NEWS AND TRIBUNE LETTERS — For May 16

Tobacco prevention advocates chide legislature

 

More than 1,500 Hoosier children just received an early death sentence from the Indiana Legislature. By slashing the state budget for tobacco prevention and cessation by 38 percent, our lawmakers told us that the health and future of our children isn’t important.

According to the Campaign for Tobacco Free Kids, the loss of $3 million in funding will result in an additional 4,450 Hoosier children growing up to be addicted adult smokers. More than 1,500 of those will die prematurely due to smoking related illnesses.

It doesn’t have to be that way. In 1998, the federal government ordered tobacco companies to pay states billions of dollars for tobacco prevention as part of the Master Settlement Agreement.

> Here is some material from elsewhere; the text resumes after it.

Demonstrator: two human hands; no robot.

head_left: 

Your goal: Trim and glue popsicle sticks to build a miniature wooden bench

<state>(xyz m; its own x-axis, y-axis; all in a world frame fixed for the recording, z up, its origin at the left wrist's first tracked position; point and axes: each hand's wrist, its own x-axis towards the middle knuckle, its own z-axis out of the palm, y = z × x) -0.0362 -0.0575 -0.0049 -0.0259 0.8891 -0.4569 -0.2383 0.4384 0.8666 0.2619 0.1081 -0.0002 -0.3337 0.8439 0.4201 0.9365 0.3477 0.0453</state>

That agreement is still in effect, and Indiana will reap more than $120 million from that agreement this year alone.

Somehow the politicians have justified skimming $115 million of that money to use for other purposes and allotted a paltry $5 million for tobacco prevention and cessation.

Hard decisions must now be made across the state by those who are helping people quit tobacco and reaching out to our kids to prevent their addiction. Can the free Indiana Quit Line continue to offer its full array of services while there is record demand? Which kids will hear about the dangers of tobacco addiction and which kids won’t?

Sadly, the threat to Hoosier children isn’t the only short-sighted outcome of this budget cut. Studies consistently show that states that aggressively fund tobacco prevention and cessation save money on health care costs.

In fact, California saved $56 in health care costs for every dollar it invested in tobacco prevention and cessation.

By cutting $3 million from the TPC budget, the state will incur an extra $77.8 million in future health care costs, including $12.7 million in Medicaid costs. That’s not a win-win situation.